The Voice of Hope Aung San Suu Kyi in conversations with Alan Clements. Seven Stories Press: New York (1997). $24.95 hbd. 304 pages

Aung San Suu Kyi is the unofficial leader of the National League for Democracy (NLD), which for ten years has been leading opposition to the oppressive military junta in Burma called (uneuphoniously) the State Law and Order Restoration Council (SLORC). Born in 1945, Suu Kyi is the daughter of Aung San, who expelled the British and the Japanese from Burma at the end of World War II, and was assassinated in 1947. In 1962, General Ne Win seized power and adopted one-party socialist rule which became increasingly repressive. In 1988, students took to the streets of Rangoon demanding democracy. Extraordinarily, Ne Win resigned as leader of his party and called for a referendum. It so happened that Aung San Suu Kyi, who had lived for 23 years abroad, had married Oxford professor Michael Aris and had had two sons with him, was back in Burma nursing her dying mother. She was a witness to the increasing democratic fervor, and on 26 August 1988 made a speech before half a million people committing herself to the campaign for democracy.

The military council surrounding Ne Win, however, refused to accept his abdication as an abdication of their own power and instituted martial law. Suu Kyi was put under house arrest in July 1989. Hoping to dampen outrage at their abuses, SLORC called for elections in 1990, which the NLD won with over 81 percent of the vote. SLORC annulled the election results, rounded up opposition members of Parliament, and began systematically to destroy or co-opt all opponents of their regime. Suu Kyi was awarded the Nobel Peace Prize in 1991 and released from house arrest in July 1995. In 1996, a United Nations Commission on Human Rights confirmed torture and forced labor in the renamed Myanmar, which did not stop the country from joining the Association of East Asian Nations (ASEAN) the following year or taking its seat in the United Nations. Recent reports have confirmed that Suu Kyi and other opposition leaders remain under constant threat of re-arrest, imprisonment or assassination.

The Voice of Hope is a collection of conversations Suu Kyi had with Alan Clements, a former Buddhist monk who had studied Theravada Buddhism in Burma for seven years and who since this book was written has been banned from the country. I have been interested in Aung San Suu Kyi for several years--substantially because like, Nelson Mandela, she has probity and integrity, combining rigorous discipline with unfailing politeness. Like Mandela, she possesses a well-developed sense of humor, stunning good looks and a radiant smile.
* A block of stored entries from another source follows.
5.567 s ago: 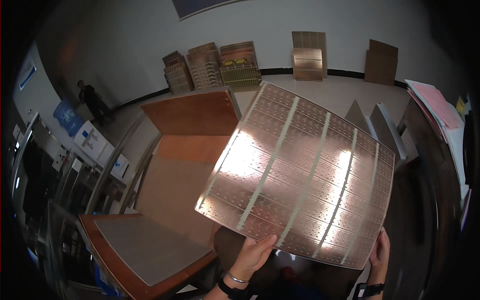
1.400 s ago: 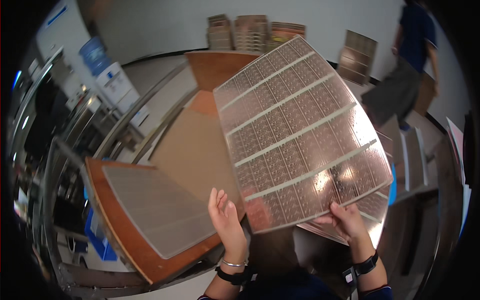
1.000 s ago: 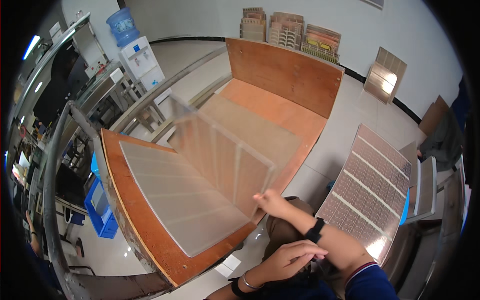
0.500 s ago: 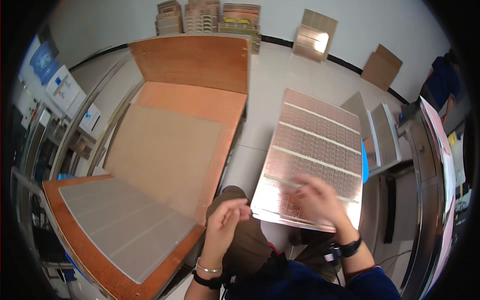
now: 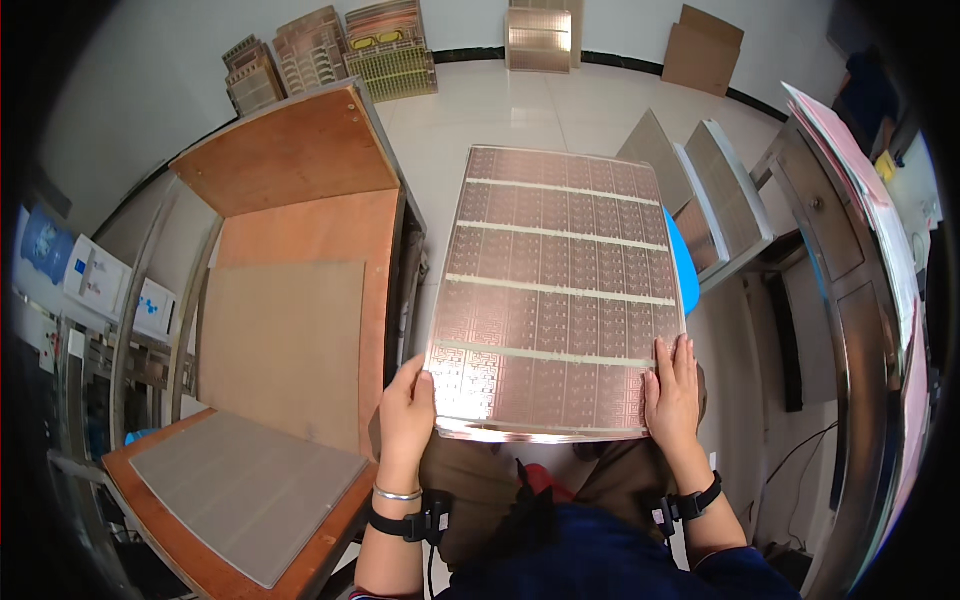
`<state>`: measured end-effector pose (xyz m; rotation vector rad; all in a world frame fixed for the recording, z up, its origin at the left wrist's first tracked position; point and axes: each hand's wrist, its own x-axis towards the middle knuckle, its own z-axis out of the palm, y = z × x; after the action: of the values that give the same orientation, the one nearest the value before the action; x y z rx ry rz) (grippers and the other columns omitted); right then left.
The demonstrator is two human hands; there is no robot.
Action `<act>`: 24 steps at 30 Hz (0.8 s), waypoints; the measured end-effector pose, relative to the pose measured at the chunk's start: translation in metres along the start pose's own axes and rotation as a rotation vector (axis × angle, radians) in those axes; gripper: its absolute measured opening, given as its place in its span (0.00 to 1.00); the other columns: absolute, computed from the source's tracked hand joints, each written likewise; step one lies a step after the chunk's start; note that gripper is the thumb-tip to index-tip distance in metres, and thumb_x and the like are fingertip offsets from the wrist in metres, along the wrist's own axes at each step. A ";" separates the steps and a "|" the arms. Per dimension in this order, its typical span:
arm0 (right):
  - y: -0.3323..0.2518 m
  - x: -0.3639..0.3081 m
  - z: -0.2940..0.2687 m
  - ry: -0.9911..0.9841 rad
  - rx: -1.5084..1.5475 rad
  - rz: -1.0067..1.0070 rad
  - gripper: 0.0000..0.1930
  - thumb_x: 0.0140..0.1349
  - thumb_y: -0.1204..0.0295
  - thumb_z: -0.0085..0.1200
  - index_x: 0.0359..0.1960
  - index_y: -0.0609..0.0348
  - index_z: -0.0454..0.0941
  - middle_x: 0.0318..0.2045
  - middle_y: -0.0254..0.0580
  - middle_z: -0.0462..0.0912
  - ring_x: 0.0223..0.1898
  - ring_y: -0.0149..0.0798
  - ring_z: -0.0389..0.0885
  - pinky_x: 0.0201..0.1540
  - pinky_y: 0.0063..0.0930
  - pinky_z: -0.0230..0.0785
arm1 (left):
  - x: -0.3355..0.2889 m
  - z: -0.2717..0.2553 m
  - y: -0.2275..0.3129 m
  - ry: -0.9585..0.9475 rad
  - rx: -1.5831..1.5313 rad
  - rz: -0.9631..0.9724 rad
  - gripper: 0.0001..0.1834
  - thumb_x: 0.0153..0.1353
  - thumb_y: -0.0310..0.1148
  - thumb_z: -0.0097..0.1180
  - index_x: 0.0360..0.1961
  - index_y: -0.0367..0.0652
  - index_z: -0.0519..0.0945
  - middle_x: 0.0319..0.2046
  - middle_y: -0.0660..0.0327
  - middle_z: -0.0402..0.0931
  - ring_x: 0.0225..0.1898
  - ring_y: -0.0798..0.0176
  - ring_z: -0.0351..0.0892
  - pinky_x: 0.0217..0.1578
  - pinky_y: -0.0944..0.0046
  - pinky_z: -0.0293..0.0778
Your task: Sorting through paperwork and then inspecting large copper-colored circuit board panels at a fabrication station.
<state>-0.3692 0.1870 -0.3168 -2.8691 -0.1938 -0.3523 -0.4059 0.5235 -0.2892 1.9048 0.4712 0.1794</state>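
Both hands are gripping one large copper-coloured panel, a sheet patterned with rows of small circuit blocks and crossed by four pale strips. The left hand is clasping its lower left corner, fingers curled under and thumb lying on top. The right hand is pressing flat on the lower right corner, fingers stretched along the edge. The panel is lying over the person's lap, reaching out above the floor.

To the left, a wooden bench is carrying one tan sheet, and nearer, one grey panel is resting on a second wooden board. Against the far wall, three stacks of panels are standing side by side.
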 end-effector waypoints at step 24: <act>0.024 -0.004 -0.044 -0.146 1.979 0.535 0.24 0.64 0.66 0.51 0.60 0.61 0.64 0.51 0.40 0.76 0.49 0.33 0.76 0.52 0.28 0.69 | -0.048 0.010 0.046 0.026 -1.397 -0.076 0.23 0.67 0.35 0.45 0.62 0.39 0.62 0.57 0.54 0.68 0.57 0.59 0.68 0.60 0.57 0.65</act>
<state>-0.3793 0.1522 -0.2814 -0.8904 0.1613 0.1646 -0.4351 0.4816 -0.2461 0.5163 0.2820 0.3601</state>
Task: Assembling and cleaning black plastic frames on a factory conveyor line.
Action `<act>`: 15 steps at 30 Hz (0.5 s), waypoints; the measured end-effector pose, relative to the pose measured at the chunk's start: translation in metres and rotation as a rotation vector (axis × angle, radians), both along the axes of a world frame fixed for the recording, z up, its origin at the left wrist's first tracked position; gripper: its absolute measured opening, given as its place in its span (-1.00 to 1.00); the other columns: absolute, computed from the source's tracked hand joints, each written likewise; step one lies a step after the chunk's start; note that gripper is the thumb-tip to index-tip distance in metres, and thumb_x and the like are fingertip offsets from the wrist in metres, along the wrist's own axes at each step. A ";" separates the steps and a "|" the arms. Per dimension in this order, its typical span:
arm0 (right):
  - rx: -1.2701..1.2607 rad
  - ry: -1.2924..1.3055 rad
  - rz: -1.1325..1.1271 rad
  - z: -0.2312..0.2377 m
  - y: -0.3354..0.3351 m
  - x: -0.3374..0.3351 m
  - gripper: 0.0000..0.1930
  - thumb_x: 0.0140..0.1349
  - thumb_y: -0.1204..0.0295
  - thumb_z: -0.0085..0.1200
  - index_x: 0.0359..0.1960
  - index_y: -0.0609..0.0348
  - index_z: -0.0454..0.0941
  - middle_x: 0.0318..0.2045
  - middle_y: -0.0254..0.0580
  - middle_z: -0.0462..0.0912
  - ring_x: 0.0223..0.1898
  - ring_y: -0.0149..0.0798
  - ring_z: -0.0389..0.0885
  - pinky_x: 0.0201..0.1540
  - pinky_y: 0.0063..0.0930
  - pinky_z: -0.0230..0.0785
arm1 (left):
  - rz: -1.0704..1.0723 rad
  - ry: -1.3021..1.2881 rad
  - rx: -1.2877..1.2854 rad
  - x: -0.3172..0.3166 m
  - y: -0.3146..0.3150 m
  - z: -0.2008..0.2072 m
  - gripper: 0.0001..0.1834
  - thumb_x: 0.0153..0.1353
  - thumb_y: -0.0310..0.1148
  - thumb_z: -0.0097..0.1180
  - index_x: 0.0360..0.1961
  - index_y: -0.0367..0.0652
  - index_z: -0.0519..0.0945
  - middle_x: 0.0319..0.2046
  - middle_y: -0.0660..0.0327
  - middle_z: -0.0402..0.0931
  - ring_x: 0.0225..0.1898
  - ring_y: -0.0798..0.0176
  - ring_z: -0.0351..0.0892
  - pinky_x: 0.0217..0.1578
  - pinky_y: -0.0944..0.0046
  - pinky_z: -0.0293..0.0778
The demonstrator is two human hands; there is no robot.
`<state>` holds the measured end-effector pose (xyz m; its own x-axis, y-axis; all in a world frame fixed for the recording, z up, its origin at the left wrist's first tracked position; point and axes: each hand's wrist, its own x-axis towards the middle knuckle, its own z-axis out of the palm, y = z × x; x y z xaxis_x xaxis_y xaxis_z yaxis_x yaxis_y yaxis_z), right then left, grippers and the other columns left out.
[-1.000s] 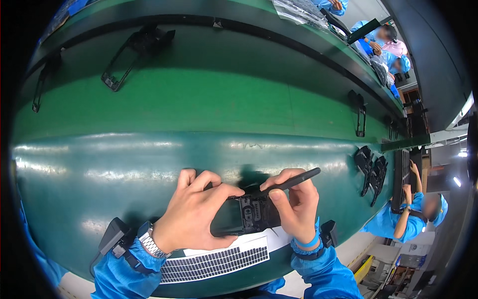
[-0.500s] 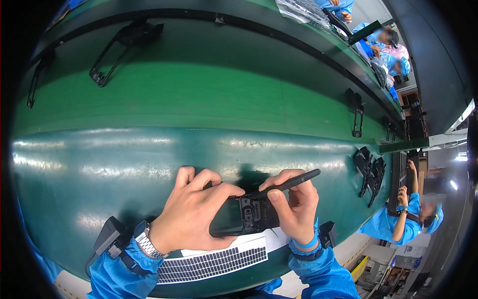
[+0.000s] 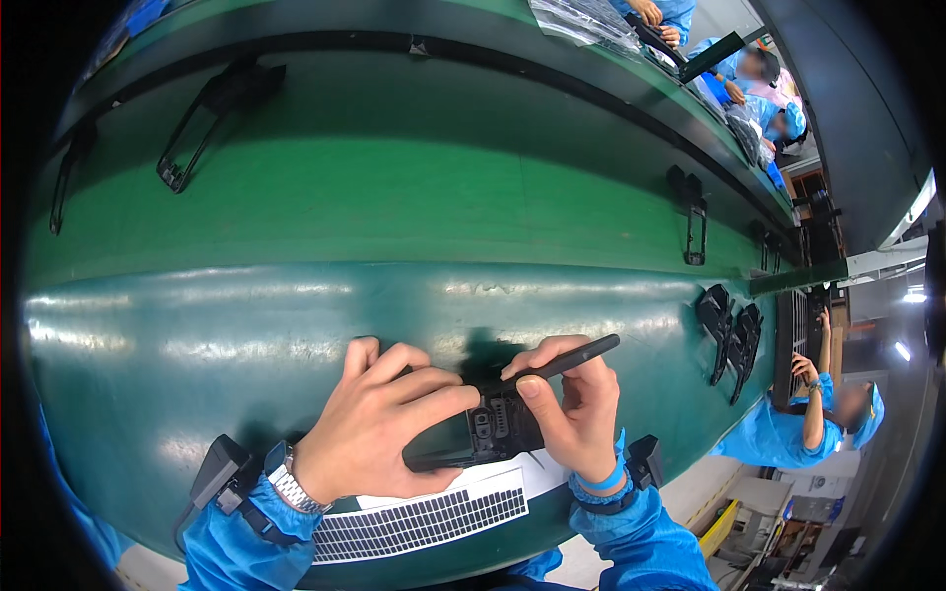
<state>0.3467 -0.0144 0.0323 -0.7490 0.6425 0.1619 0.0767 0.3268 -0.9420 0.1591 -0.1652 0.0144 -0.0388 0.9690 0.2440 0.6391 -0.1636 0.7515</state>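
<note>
My left hand (image 3: pixel 379 428) is closed around the left part of a black plastic frame-like housing (image 3: pixel 491 419), thumb on the near side and fingers on the far side. A black pen-shaped tool (image 3: pixel 591 353) is gripped in my right hand (image 3: pixel 574 412), slanting up to the right. Its lower end meets the housing's far edge near my left fingertip; the exact tip is hidden. Under and in front of the housing lies a white sheet (image 3: pixel 424 522) covered with rows of small black rectangular pieces.
Two black housings (image 3: pixel 729 340) lie to the right on the green work surface. Beyond it, a lower green strip carries similar black frames (image 3: pixel 187 148), including one at the right (image 3: pixel 696 231). A co-worker (image 3: pixel 813 424) in blue works at the far right; others sit at the top right.
The whole view has shifted slightly. My left fingers have straightened a little along the housing's far edge. The pen-shaped tool stays against the housing with only a small shift.
</note>
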 end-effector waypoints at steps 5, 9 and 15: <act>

But, like Mandela, she is unforthcoming about her interior or personal life--and in this book does not provide a clue to the effects such a forced separation from her husband and children has had on her relationships with them. In some ways, several of her answers to the questions posed by a searching and passionate Clements seem unreflective and perhaps a little platitutidinous.

This is partly a problem with the format of the book. The conversations in The Voice of Hope were recorded in secret between October 1995 and June 1996. Because, Suu Kyi's position then, as now, was so perilous, Clements says his original attempt to make the conversations chronological had to be abandoned. "Each of our conversations took place," he writes, "with the full knowledge that it might be the last. With that in mind I chose to cover a range of topics in each session rather than concentrate on any single topic. So what you read is what occurred." Although there is an air of immediacy, as a book The Voice of Hope needs editing and more background on Burma and SLORC's activities.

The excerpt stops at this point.